*** Begin section ***

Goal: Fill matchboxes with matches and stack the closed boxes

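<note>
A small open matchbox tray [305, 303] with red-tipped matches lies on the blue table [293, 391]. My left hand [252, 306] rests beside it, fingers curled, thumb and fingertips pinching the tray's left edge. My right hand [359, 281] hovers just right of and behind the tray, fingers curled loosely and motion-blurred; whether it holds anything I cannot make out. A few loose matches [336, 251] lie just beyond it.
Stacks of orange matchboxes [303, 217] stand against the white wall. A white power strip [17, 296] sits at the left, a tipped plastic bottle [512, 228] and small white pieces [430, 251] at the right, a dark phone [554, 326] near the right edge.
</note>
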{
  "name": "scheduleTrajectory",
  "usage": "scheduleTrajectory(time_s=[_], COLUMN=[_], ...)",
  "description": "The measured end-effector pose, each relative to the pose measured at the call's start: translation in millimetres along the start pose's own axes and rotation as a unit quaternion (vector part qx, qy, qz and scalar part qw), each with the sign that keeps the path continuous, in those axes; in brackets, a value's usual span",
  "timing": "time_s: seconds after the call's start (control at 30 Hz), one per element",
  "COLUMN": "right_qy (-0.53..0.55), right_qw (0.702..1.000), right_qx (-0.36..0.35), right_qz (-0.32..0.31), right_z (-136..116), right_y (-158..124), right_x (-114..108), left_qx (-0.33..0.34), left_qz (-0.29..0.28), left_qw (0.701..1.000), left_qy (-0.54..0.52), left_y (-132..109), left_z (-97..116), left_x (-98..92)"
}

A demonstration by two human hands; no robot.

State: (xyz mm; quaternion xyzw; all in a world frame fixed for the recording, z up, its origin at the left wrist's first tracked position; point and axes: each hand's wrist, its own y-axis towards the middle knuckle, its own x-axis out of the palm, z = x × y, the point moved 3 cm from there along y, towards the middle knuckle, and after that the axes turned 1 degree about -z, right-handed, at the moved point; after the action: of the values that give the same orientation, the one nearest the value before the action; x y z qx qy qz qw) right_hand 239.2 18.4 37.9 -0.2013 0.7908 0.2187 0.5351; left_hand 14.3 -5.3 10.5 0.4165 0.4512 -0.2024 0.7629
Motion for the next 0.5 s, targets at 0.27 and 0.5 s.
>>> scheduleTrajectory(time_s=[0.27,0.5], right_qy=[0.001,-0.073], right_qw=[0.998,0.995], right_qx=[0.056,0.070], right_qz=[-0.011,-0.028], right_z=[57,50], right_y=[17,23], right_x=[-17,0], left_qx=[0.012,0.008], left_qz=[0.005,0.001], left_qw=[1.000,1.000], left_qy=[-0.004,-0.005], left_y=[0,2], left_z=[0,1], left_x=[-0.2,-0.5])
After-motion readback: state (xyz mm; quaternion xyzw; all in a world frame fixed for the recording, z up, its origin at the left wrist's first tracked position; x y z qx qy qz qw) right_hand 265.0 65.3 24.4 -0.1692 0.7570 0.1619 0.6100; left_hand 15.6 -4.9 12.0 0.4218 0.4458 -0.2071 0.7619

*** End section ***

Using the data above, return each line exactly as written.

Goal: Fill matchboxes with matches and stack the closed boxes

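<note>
A small open matchbox tray [305, 303] with red-tipped matches lies on the blue table [293, 391]. My left hand [252, 306] rests beside it, fingers curled, thumb and fingertips pinching the tray's left edge. My right hand [359, 281] hovers just right of and behind the tray, fingers curled loosely and motion-blurred; whether it holds anything I cannot make out. A few loose matches [336, 251] lie just beyond it.
Stacks of orange matchboxes [303, 217] stand against the white wall. A white power strip [17, 296] sits at the left, a tipped plastic bottle [512, 228] and small white pieces [430, 251] at the right, a dark phone [554, 326] near the right edge.
</note>
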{
  "name": "scheduleTrajectory",
  "usage": "scheduleTrajectory(time_s=[_], COLUMN=[_], ...)",
  "description": "The measured end-effector pose, each relative to the pose measured at the call's start: translation in millimetres along the start pose's own axes and rotation as a unit quaternion (vector part qx, qy, qz and scalar part qw), each with the sign that keeps the path continuous, in those axes; in brackets, a value's usual span",
  "timing": "time_s: seconds after the call's start (control at 30 Hz), one per element",
  "COLUMN": "right_qy (-0.53..0.55), right_qw (0.702..1.000), right_qx (-0.36..0.35), right_qz (-0.32..0.31), right_z (-136..116), right_y (-158..124), right_x (-114..108), left_qx (-0.33..0.34), left_qz (-0.29..0.28), left_qw (0.701..1.000), left_qy (-0.54..0.52), left_y (-132..109), left_z (-97..116), left_x (-98..92)"
}

A demonstration by two human hands; no robot.

State: (xyz mm; quaternion xyzw; all in a world frame fixed for the recording, z up, its origin at the left wrist's first tracked position; point and axes: each hand's wrist, its own y-axis towards the middle knuckle, its own x-axis out of the palm, z = x × y, the point moved 3 cm from there along y, towards the middle knuckle, and after that the axes turned 1 degree about -z, right-handed, at the moved point; after the action: of the values that give the same orientation, the one nearest the value before the action; x y z qx qy qz qw) right_hand 239.2 18.4 37.9 -0.2013 0.7908 0.2187 0.5351; left_hand 14.3 -5.3 10.5 0.4165 0.4512 -0.2024 0.7629
Motion for the next 0.5 s, targets at 0.27 and 0.5 s.
>>> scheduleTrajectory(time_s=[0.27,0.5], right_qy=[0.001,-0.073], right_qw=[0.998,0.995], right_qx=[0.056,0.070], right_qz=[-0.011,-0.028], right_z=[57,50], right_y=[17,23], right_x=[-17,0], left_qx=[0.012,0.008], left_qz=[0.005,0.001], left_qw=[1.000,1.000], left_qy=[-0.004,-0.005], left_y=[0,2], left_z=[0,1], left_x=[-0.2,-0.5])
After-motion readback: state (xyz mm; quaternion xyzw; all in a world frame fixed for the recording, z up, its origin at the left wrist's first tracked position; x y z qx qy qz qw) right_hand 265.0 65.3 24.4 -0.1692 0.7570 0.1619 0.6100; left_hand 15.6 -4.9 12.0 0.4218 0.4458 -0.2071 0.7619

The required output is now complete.